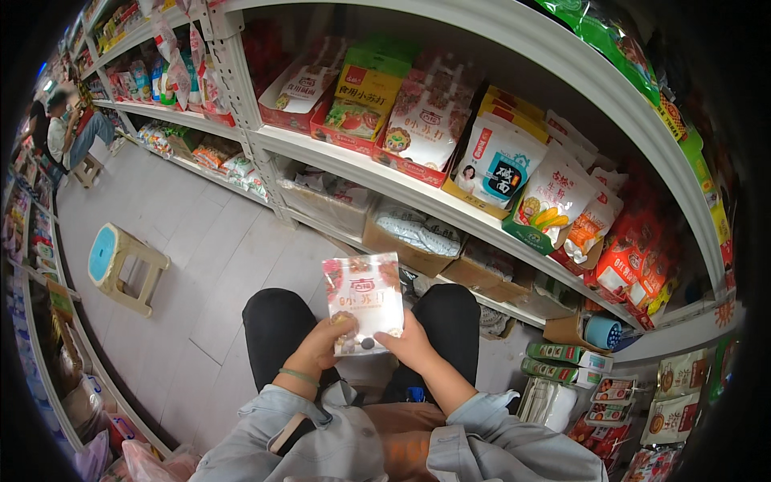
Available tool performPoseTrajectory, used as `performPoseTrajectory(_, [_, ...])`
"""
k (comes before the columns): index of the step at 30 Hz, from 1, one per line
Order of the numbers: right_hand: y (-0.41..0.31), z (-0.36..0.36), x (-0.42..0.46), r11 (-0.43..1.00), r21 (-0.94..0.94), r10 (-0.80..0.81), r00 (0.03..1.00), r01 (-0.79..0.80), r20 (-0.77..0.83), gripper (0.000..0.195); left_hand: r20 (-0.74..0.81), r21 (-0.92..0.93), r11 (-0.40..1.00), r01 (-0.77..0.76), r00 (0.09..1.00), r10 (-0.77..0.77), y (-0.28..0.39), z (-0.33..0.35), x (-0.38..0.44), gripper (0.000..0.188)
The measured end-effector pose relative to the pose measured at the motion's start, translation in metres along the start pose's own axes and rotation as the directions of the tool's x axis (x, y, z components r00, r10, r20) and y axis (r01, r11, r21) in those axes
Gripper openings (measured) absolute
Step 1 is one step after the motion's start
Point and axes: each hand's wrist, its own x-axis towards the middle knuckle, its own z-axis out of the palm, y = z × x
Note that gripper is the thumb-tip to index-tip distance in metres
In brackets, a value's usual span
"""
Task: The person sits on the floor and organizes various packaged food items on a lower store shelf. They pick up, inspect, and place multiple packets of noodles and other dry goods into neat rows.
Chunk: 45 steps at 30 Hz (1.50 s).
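Observation:
A white and pink printed plastic pouch (363,301) is held upright between my hands, above my knees. My left hand (330,338) grips its lower left side, thumb on the front; a green bangle circles that wrist. At the lower right corner, my right hand (406,342) pinches the pouch with the thumb in front. The fingers behind it are hidden. Ahead, a similar pouch (429,120) stands in a red display box on the white metal shelf (361,159). Beside that box are a yellow and green pouch (364,90) and a white and blue pouch (501,159).
A cream plastic stool (129,268) with a blue seat stands on the tiled floor at left. Cardboard cartons (409,250) fill the lower shelf. Packets (614,391) hang or lie at the lower right. Farther off, a person (72,129) sits on a low stool.

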Motion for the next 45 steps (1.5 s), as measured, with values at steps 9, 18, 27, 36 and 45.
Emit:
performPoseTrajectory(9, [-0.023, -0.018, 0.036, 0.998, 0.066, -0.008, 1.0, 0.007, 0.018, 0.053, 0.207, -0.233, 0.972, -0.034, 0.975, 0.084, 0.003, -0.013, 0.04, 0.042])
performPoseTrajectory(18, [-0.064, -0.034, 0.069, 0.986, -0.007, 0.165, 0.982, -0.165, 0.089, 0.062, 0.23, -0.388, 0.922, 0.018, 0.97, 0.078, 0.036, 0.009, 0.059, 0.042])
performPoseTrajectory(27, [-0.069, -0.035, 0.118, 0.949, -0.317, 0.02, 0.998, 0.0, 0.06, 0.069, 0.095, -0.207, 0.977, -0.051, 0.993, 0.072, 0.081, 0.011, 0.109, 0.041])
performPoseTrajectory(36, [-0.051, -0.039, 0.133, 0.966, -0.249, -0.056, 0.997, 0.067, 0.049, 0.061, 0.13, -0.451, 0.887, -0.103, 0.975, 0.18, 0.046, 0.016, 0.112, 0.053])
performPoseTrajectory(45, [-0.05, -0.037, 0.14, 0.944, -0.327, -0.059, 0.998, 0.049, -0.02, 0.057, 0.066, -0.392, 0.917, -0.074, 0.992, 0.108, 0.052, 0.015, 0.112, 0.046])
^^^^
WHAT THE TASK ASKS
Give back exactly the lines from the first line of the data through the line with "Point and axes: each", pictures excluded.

RESULT
Available tool performPoseTrajectory, used as `performPoseTrajectory(_, [_, ...])`
"""
k (comes before the columns): index of the step at 30 Hz, from 1, one per line
Order of the numbers: right_hand: y (-0.41..0.31), z (-0.36..0.36), x (-0.42..0.46), r11 (-0.43..1.00), r21 (-0.94..0.94), r10 (-0.80..0.81), r00 (0.03..1.00), r01 (-0.79..0.80), r20 (-0.77..0.83), gripper (0.000..0.195); left_hand: r20 (-0.74..0.81), r21 (-0.92..0.93), r11 (-0.40..1.00), r01 (-0.77..0.76), r00 (0.09..1.00), r10 (-0.77..0.77), y (-0.28..0.39), z (-0.33..0.35), x (-0.38..0.44), gripper (0.000..0.188)
The measured end-effector pose relative to the pose measured at the motion's start, translation in metres along the start pose's own axes and rotation as the directions of the tool's x axis (x, y, z components r00, r10, r20) and y axis (r01, r11, r21) in those axes
Gripper openings (measured) absolute
Step 1 is one step after the motion's start
Point and axes: each hand's wrist, its own x-axis towards the middle knuckle, its own z-axis out of the palm, y = z × x

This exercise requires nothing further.